BEGIN Provided data
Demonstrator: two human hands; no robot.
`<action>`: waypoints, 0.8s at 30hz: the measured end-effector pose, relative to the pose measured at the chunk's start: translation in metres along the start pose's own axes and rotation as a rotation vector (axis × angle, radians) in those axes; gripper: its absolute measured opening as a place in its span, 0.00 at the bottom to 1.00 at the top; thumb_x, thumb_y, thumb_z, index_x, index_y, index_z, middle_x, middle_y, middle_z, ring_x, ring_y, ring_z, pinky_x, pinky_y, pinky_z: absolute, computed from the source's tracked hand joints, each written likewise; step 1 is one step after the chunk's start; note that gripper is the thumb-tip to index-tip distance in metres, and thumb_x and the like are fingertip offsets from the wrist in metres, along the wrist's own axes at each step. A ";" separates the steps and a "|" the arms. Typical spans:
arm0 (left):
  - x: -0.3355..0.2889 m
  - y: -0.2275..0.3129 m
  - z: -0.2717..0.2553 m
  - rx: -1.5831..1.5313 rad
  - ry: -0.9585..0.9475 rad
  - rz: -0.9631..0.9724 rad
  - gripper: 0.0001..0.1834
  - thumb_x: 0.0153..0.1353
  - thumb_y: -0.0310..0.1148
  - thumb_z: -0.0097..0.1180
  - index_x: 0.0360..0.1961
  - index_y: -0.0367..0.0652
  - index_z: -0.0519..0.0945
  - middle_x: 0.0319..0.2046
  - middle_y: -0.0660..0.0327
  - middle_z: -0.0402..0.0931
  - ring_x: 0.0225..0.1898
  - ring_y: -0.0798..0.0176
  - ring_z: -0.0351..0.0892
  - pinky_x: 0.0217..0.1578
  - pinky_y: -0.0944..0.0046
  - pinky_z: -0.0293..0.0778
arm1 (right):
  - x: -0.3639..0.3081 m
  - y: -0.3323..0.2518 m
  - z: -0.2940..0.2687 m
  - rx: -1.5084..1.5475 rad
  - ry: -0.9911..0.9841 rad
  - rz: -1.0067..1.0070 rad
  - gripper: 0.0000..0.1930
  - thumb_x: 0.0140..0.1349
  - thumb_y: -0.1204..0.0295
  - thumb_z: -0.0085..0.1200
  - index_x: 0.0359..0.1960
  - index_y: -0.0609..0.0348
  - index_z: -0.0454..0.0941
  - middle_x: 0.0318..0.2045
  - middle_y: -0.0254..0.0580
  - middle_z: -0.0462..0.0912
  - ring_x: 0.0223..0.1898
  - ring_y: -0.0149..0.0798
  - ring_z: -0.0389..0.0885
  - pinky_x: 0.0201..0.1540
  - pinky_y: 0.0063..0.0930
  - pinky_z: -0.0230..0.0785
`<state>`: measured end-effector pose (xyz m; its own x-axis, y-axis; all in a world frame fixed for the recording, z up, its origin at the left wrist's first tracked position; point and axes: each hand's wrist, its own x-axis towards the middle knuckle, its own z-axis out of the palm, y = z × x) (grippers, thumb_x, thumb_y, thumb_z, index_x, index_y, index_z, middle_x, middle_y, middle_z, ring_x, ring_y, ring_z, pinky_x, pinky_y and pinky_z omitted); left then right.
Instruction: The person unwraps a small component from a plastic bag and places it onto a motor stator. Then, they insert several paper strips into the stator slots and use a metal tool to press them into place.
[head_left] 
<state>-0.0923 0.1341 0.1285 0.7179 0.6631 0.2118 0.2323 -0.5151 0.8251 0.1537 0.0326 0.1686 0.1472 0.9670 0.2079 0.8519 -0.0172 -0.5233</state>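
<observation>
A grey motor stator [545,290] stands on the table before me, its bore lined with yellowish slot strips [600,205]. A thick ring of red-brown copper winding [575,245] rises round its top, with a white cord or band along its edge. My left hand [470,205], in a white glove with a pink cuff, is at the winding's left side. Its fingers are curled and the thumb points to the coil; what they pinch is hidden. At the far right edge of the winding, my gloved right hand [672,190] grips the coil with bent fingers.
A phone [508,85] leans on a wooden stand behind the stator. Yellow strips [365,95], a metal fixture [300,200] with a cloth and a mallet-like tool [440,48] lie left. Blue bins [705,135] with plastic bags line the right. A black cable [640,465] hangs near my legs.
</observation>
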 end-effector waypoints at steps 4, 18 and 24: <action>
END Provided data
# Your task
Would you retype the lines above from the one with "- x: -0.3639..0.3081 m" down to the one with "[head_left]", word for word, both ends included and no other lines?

# Written solution
  - x: -0.3639..0.3081 m
  - y: -0.3323..0.2518 m
  - z: -0.2940..0.2687 m
  - rx: -1.5084..1.5475 rad
  - ry: -0.9911..0.9841 rad
  - rz: -1.0067..1.0070 rad
  - gripper: 0.0000..0.1930
  - thumb_x: 0.0140..0.1349
  - thumb_y: -0.1204..0.0295
  - thumb_z: -0.0085..0.1200
  - index_x: 0.0359..0.1960
  - index_y: -0.0609..0.0348
  - index_z: -0.0454..0.0941
  - middle_x: 0.0318..0.2045
  - middle_y: -0.0254..0.0580
  - middle_z: -0.0462..0.0912
  - ring_x: 0.0223..0.1898
  - ring_y: -0.0149..0.0798
  - ring_z: -0.0389..0.0885
  - pinky_x: 0.0201..0.1540
  - pinky_y: 0.0063..0.0930
  - pinky_z: -0.0230..0.0785
`<state>`: measured end-effector pose (xyz m; its own x-axis, y-axis; all in a world frame fixed for the recording, z up, its origin at the left wrist's first tracked position; point and axes: each hand's wrist, its own x-axis towards the middle knuckle, its own z-axis out of the palm, y = z × x) (grippers, thumb_x, thumb_y, thumb_z, index_x, index_y, index_z, middle_x, middle_y, middle_z, ring_x, ring_y, ring_z, pinky_x, pinky_y and pinky_z omitted); left then right.
Instruction: The person unwraps a small component from a plastic bag and places it onto a motor stator. Then, they insert several paper strips into the stator slots and use a metal tool to press them into place.
[head_left] 

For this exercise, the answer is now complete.